München (ots) – Die Verlagshäuser Gruner + Jahr und
WAZ-Mediengruppe haben ihre Kontroverse um kostenlose iPhone-Apps
beigelegt. Die Geschäftsführer beider Häuser, Bodo Hombach und Bernd
Buchholz, sprachen sich gegenüber dem Branchenmagazin Werben &
Verkaufen (W&V) für einen “Schulterschluss der Verlage” gegen den
multimedialen Ausbau von Tagesschau.de aus. “In diesem Punkt sind
sich die Verlage WAZ-Gruppe und G+J völlig einig”, heißt es einer
gemeinsamen Erklärung beider Verlagsbosse. Der Online-Ableger der
ARD-Nachrichtensendung samt App-Ausbau werde “über eine Zwangsabgabe
finanziert”. Private Anbieter, “die den Marktgesetzen unterworfen
sind”, sollten deshalb “unabhängig davon, für welches Businessmodell
sie sich entscheiden, gegen gebührenfinanzierte Apps im
Schulterschluss vorgehen”, so Hombach und Buchholz gegenüber der W&V.

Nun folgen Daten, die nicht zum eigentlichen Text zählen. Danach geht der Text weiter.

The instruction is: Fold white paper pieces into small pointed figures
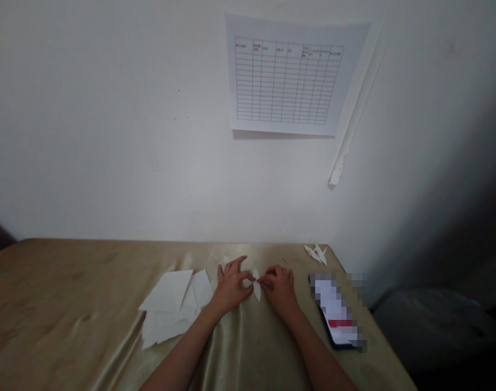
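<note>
A small strip of folded white paper (257, 292), pointed at its near end, lies between my hands on the gold cloth. My left hand (233, 285) pinches its left edge with thumb and index finger, the other fingers spread away. From the other side, the fingertips of my right hand (281, 288) pinch the same paper near its middle, the remaining fingers curled. Left of my left hand lies a loose pile of white paper sheets (166, 292). Small folded white paper pieces (316, 253) rest at the far right corner of the table.
A phone (333, 309) with a lit, partly blurred screen lies right of my right arm. The table's gold satin cloth (89, 293) has wrinkles. Behind it rises a white wall (109, 136) bearing a printed table sheet (288, 81). A dark shape (431, 320) stands beyond the right edge.
</note>
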`<state>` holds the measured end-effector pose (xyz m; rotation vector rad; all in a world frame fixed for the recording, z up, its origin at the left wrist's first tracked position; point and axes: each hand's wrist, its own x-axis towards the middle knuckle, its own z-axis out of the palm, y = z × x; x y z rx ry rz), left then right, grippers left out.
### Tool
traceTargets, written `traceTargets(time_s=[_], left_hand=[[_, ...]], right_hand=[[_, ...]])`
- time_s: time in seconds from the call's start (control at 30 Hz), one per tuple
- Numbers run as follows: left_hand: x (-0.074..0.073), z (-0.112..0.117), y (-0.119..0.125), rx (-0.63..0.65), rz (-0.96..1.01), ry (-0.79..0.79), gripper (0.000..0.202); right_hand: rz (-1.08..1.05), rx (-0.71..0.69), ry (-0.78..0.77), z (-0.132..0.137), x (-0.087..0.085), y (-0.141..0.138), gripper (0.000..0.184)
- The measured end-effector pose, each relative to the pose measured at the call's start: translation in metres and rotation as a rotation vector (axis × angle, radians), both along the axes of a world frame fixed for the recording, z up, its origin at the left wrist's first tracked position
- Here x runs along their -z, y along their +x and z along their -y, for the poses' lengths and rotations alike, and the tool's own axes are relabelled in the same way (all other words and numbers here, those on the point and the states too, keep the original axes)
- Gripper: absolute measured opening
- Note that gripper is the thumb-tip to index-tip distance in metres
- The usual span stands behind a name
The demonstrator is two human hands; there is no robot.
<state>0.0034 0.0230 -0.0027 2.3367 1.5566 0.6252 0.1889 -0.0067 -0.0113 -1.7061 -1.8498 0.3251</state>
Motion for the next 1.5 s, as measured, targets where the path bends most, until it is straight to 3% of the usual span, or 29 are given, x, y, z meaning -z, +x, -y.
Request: traceTargets(time_s=[0.3, 0.6, 0.73, 1.13, 1.33, 1.5], left_hand=[[-0.002, -0.001, -0.004, 0.057, -0.044, 0.06, 0.029], [-0.002, 0.001, -0.004, 0.046, -0.053, 0.141, 0.015], [-0.002, 0.001, -0.002, 0.029, -0.065, 0.159, 0.01], [0.001, -0.001, -0.005, 0.125, -0.061, 0.156, 0.027], [0.002, 0.002, 0.001, 0.039, -0.036, 0.171, 0.011], [0.004, -0.003, 0.0, -0.041, 0.04, 0.043, 0.005]], right_hand=[[-0.029, -0.022, -0.047, -0.002, 0.004, 0.002, 0.031], [0.014, -0.009, -0.087, -0.004, 0.001, 0.003, 0.025], [0.012, -0.033, -0.031, -0.001, -0.004, 0.004, 0.022], [0.011, -0.057, -0.016, 0.003, -0.009, 0.004, 0.02], [0.024, -0.055, -0.026, 0.003, -0.007, 0.004, 0.025], [0.086, -0.056, -0.029, 0.001, -0.004, 0.004, 0.026]])
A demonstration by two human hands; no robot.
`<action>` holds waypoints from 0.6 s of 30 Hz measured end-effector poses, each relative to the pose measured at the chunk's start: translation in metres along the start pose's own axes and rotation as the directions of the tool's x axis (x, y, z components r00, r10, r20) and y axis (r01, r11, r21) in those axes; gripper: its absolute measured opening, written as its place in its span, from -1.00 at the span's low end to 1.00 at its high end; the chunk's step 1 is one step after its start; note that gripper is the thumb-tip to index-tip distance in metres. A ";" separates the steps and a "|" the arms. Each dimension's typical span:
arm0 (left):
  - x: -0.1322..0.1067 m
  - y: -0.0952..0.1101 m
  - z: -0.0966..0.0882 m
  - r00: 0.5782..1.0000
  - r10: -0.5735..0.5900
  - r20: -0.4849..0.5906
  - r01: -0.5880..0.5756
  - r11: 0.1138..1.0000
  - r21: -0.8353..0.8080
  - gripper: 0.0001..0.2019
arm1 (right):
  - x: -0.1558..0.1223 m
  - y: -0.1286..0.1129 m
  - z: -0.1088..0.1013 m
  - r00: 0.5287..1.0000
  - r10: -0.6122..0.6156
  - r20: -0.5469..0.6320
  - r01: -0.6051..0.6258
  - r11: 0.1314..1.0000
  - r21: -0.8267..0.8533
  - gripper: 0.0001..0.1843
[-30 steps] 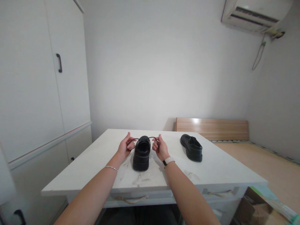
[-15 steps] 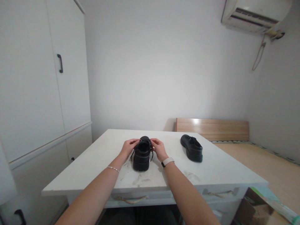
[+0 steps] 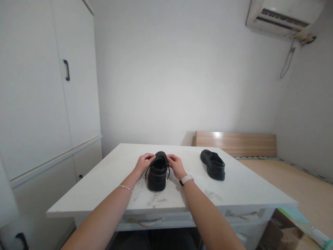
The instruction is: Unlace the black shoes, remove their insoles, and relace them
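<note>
Reaching out from the bottom of the view, two bare forearms crossed the near edge of a white table, whose front carried a rope drawer pull. A thin bracelet sat on the left wrist and a white band on the right. Past some scuff marks on the tabletop stood a black shoe, upright, heel towards the person, near the middle of the table. The left hand and right hand flanked its opening, fingers curled in and touching its top. Each hand was pinched closed on a strand of the lace, and the dark strands hung slack down either side of the shoe. A second shoe rested well apart to the right, further back on the table and untouched. Beyond the table a wooden board leaned low against the far wall. A white wardrobe with dark handles filled the left side, and an air conditioner hung high at the right.
</note>
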State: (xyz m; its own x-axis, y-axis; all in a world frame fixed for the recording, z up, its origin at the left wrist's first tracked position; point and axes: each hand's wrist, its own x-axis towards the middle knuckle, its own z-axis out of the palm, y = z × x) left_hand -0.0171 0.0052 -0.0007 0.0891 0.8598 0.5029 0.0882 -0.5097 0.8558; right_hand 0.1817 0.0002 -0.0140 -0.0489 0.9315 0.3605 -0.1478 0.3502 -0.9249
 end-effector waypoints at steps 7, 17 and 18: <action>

Vorausgegangen war eine heftige Diskussion, die WAZ-Chef Hombach
vergangene Woche mit einer Äußerung über ein neues kostenloses App
des G+J-Blatts “Financial Times Deutschland” auslöste: Für ihn sei es
“ein erklärungsbedürftiger Widerspruch, wenn Gruner + Jahr ankündigt,
gegen kostenlose ‘Tagesschau’-Apps zu klagen und zur gleichen Zeit
selbst ein solches Gratisangebot macht”. Gruner + Jahr konterte
daraufhin, Hombach vergleiche “Äpfel mit Birnen”. Nach einer
W&V-Anfrage bemühte sich dieser dann um eine Entschärfung der
Debatte: “Meine Hoffnung auf Schulterschluss der Verlage hätte ich
freundlicher vortragen sollen”, sagt Hombach. In der Sache habe er
den Kurs von Springer-Chef Mathias Döpfner stärken wollen, “die
anstehenden technologischen Sprünge in der digitalen Welt zu nutzen
und die Kostenlos-Kultur des Internets hinter uns zu lassen”.